State of Arizona ex rel. David Raber v. Hongliang Wang – 9/6/2012

September 10, 2012

Arizona Court of Appeals Division One Holds Attorneys’ Fees and Costs Are Not Subject to Apportionment In State’s Claim For Reimbursement Under A.R.S. § 12-962.

While riding his bicycle, Hongliang Wang was hit and injured by a vehicle.  State-sponsored health insurance paid for his medical care, and Wang later settled his claim against the driver of the vehicle.  He incurred attorneys’ fees and costs in obtaining that settlement.  The State sought reimbursement of the medical care payments under A.R.S. § 12-962(A), which allows for the State to recover the reasonable value of medical care it has provided to a person injured from a third party’s tortious conduct.  The trial court granted the State’s motion for summary judgment for the full amount of its reimbursement claim and declined to apportion Wang’s attorneys’ fees and costs against the claim.  Wang appealed from that judgment.
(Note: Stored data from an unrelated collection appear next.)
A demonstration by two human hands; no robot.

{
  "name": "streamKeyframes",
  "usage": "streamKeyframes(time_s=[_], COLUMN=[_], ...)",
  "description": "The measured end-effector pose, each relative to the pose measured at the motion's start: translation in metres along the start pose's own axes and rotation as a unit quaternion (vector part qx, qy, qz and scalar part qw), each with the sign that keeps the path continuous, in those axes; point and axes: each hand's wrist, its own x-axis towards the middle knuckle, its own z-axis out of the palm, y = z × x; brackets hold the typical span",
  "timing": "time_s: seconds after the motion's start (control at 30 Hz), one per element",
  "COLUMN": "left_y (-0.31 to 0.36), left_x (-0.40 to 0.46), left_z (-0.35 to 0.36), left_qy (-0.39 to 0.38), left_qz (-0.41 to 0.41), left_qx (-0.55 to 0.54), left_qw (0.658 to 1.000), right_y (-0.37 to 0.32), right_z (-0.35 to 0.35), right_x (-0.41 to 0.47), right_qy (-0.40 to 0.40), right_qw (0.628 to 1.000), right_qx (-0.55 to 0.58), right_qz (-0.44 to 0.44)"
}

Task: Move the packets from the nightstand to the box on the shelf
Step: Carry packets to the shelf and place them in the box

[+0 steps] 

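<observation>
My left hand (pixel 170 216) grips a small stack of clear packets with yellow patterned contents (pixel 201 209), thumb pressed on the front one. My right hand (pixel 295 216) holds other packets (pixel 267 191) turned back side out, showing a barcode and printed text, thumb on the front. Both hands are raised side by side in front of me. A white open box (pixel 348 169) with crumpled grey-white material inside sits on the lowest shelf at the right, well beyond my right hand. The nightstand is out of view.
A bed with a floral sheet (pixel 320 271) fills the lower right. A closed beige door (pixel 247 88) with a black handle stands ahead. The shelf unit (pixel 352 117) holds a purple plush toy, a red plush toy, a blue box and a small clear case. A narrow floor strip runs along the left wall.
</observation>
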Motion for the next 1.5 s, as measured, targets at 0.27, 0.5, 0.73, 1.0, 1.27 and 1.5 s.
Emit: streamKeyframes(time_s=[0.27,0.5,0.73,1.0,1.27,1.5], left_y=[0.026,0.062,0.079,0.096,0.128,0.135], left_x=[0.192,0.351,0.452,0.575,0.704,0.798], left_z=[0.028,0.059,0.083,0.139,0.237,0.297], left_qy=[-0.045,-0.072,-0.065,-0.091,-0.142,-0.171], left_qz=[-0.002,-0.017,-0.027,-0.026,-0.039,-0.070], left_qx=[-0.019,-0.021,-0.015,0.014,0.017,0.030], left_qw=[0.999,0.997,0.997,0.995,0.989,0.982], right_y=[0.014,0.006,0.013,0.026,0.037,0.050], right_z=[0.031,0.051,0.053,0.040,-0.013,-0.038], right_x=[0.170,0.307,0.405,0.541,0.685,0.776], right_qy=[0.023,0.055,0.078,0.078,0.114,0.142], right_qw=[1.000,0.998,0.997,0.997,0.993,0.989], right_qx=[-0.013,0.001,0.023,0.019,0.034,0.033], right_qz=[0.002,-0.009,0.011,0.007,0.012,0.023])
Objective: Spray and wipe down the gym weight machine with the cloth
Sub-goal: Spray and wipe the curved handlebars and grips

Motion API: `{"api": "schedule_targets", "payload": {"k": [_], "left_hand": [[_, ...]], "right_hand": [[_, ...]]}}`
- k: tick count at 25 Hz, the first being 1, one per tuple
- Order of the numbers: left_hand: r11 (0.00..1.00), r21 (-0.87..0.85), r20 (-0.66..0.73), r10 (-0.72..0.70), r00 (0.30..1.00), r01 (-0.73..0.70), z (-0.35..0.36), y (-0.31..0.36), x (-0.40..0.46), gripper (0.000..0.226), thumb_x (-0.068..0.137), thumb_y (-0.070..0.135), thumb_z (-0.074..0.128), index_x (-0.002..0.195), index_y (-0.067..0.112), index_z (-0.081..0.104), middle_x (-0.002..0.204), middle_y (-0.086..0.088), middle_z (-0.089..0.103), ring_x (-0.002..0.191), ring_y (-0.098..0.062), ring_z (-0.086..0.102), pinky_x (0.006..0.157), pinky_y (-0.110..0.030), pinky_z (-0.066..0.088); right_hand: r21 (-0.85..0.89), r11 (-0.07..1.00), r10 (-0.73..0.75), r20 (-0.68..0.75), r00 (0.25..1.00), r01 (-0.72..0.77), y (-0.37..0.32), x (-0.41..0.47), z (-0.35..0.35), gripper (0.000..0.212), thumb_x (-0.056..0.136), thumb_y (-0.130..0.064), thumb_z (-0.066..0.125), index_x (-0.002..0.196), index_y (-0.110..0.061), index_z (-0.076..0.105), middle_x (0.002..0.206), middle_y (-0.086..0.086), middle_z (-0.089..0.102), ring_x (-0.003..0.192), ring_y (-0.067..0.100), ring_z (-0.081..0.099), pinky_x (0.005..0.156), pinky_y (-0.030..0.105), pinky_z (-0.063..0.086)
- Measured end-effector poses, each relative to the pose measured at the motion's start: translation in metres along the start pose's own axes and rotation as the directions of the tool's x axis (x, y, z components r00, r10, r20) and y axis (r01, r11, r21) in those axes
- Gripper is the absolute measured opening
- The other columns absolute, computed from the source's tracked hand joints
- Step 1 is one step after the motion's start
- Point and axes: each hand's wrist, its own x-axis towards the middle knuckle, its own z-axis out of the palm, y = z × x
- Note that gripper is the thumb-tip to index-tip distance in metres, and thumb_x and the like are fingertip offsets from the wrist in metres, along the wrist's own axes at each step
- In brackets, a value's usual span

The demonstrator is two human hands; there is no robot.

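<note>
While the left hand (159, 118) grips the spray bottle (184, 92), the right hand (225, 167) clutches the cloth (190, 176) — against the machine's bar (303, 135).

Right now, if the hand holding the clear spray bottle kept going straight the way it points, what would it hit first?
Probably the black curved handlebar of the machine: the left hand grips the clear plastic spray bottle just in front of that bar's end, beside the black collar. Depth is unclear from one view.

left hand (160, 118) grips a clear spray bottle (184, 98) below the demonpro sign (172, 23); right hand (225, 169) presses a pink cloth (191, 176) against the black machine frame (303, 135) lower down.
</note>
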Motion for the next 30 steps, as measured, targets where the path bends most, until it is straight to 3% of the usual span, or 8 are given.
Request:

On appeal, Wang argued that the common fund doctrine required the apportionment of the attorneys’ fees and costs he incurred in obtaining settlement against the reimbursement amount.  He conceded the State was entitled to reimbursement under A.R.S. § 12-962.  The common fund doctrine is an equitable rule which provides that a person who hires an attorney for the preservation of a common fund may be entitled to have his attorneys’ fees paid out of that fund.  The appellate court held that the common fund doctrine did not apply to § 12-962.  Under that section, the State is limited to seek reimbursement from the amount of money “received” by the person.  Here, the court held, Wang did not “receive” the attorneys’ fees and costs, because that amount was deducted from the settlement before any funds were disbursed to him.  Thus, the fees were not available to the State for recovery from Wang.  Accordingly, the appellate court affirmed the trial court’s summary judgment award in favor of the State.

Randall Howe authored the opinion, Presiding Judge Brown and Judge Downie concurred.